Leaving the pictures aside, repeat every line below exactly.

*SOURCE DATA*:

▬▬▬▬▬▬▬▬▬▬

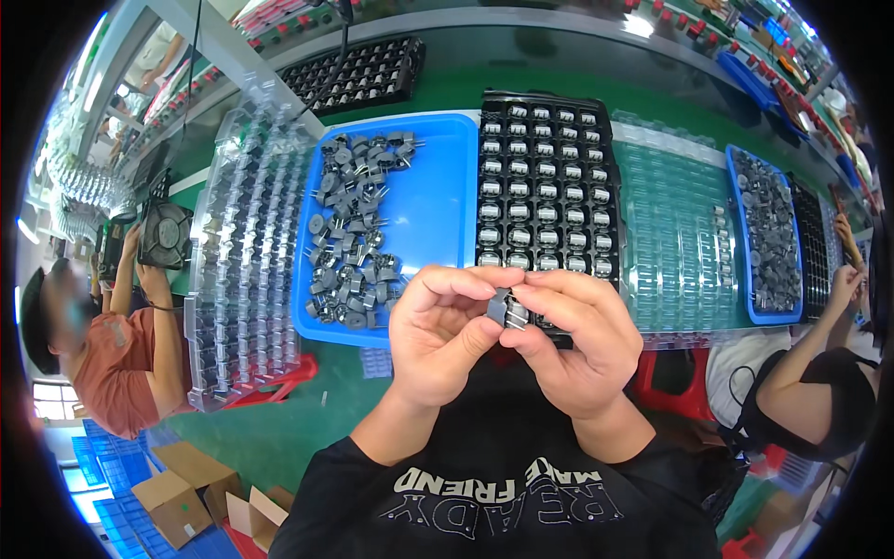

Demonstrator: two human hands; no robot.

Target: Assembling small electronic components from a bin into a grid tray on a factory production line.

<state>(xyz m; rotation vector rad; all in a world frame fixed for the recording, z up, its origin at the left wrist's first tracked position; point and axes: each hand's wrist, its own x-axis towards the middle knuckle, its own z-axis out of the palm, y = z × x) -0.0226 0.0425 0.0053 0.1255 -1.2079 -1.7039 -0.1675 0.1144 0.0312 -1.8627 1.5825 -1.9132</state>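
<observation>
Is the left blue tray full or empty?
Partly full: grey parts heap along the left of the blue tray, while its blue bottom shows on the right. The left hand hides its near right corner.

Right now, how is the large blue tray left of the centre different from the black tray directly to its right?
The blue tray has one open, undivided floor, while the black tray is divided into rows of pockets. In the blue tray, dark gray parts lie jumbled; in the black tray, silvery parts sit in rows. The blue tray shows a wide bare area, whereas the black tray's visible pockets look mostly filled. Both hold many small parts.
</observation>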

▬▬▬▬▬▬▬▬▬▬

*RESPONSE FOR THIS EXERCISE*:
Demonstrator: two human hands; no robot.

Target: Assembling small electronic components from a bin into a grid tray on a factory production line.

<state>(xyz m; rotation vector rad; all in a world frame fixed for the recording, z up, its origin at the left wrist's first tracked position; point and axes: each hand's wrist, its own x-axis towards the middle knuckle, its own z-axis out of the palm, y = z × x) -0.0226 0.0425 0.0053 0.1255 -1.2079 -1.7039 -0.1675 0.1144 0.0312 -1.8627 1.5825 -1.9132</state>
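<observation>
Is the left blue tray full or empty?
Partly full: grey parts heap along the left of the blue tray, while its blue bottom shows on the right. The left hand hides its near right corner.

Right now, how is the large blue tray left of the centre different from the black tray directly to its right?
The blue tray has one open, undivided floor, while the black tray is divided into rows of pockets. In the blue tray, dark gray parts lie jumbled; in the black tray, silvery parts sit in rows. The blue tray shows a wide bare area, whereas the black tray's visible pockets look mostly filled. Both hold many small parts.
</observation>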

The work on this exercise is done.